La Liberté & Le Courrier
mardi 30 juillet 2002
DON D’ORGANES
Une Montreusienne brise les tabous


NICOLE METTRAL
En mémoire de son fils de dix-huit ans, mort dans un accident de voiture en janvier dernier, la Montreusienne Pascale Baer-Lilla a mis toute son énergie pour créer un fichier recensant les coordonnées de tous les donneurs potentiels et sensibiliser les gens à la question. Elle s’attaque à un véritable tabou: en Suisse, les citoyens sont très réticents au don d’organes; on y compte quatorze donneurs pour 1 million d’habitants. Pour Pascale Baer-Lilla et son fils cadet, faire campagne pour encourager les dons d’organes est à la fois une forme de consolation et un hommage au fils et au frère mort. Celui-ci avait choisi, à l’adolescence déjà, d’être donneur.
En se lançant avec générosité, Pascale Baer fait un travail de sensibilisation indispensable. En Suisse, il existe bien des cartes pour ceux qui souscrivent au don d’organes, elles sont disponibles dans les pharmacies mais elles restent confidentielles. Elles ne sont par ailleurs pas véritablement répertoriées et enregistrées. Selon les statistiques fournies par Swisstransplan, fondation suisse pour le don et la transplantation d’organes, plus de 1000 patients attendaient un don en 2001, pour 95 donneurs. 35 personnes en attente sont décédées, faute d’une transplantation.

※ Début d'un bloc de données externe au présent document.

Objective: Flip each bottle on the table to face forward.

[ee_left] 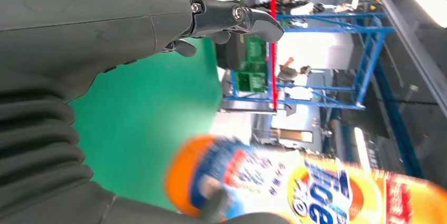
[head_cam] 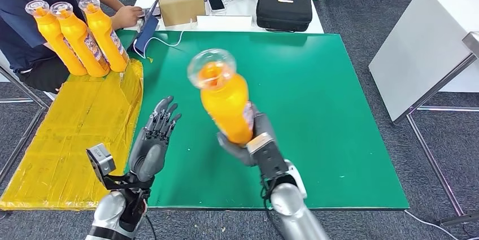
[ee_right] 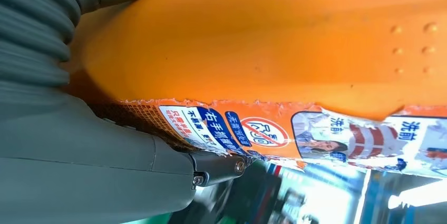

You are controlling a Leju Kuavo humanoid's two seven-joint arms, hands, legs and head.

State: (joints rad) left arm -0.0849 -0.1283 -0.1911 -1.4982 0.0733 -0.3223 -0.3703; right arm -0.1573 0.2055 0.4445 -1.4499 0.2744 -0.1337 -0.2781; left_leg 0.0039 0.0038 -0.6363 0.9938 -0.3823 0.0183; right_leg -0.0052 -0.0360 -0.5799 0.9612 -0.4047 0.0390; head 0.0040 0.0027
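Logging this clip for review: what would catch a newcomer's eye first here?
First, the orange bottle with a clear cap, lifted above the green mat in the right hand. The left hand hovers beside it, holding nothing, fingers apart. At the far left, three more orange bottles stand in a row on yellow sheeting, near a seated person.

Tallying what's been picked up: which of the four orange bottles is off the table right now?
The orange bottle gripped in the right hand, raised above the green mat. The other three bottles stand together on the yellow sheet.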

LE CHOIX QUI DOIT ÊTRE RECONNU
«Choisir d’être donneur d’organes et porter sur soi son testament biologique est un acte qui doit être respecté et reconnu, estime Pascale Baer-Lilla, c’est un choix délicat et très personnel, au même titre que celui de son avenir.» Décidé dans une quiétude réfléchie, il est plus facile à faire qu’à chaud, dans un moment d’urgence.
Pour elle, lors du drame survenu à l’aube d’un matin d’hiver, la question n’a pas fait problème. Elle est une ardente militante du don d’organes et son fils avait dit haut et clair sa volonté d’être donneur, au cas où. Elle s’est battue pour que soit respecté son choix. Elle a réussi à convaincre sa famille réunie aux urgences autour du lit du jeune accidenté plongé dans un coma profond. «Ce qui est lourd aujourd’hui, c’est l’absence de mon fils, sa mort, pas l’idée qu’il y a des gens qui se promènent avec ses organes. Au contraire, savoir qu’il y a des familles heureuses, ça m’aide à vivre!» Connaître les receveurs ne lui poserait pas de problème. Les receveurs, de leur côté, aimeraient parfois pouvoir rencontrer les familles de donneurs. «Aucun interdit ne devrait être imposé», explique-t-elle.

LE MARKETING POUR SECOURS
Aujourd’hui, elle profite d’un congé sabbatique et utilise tous ses talents de directrice marketing pour récolter des fonds et des signatures de personnalités du monde politique, sportif, médical, artistique et musical qui veuillent bien s’engager à devenir donneur et à soutenir la fondation qu’elle a créée, «Passez le relais, qui a pour but de remédier à l’incohérence logistique actuelle.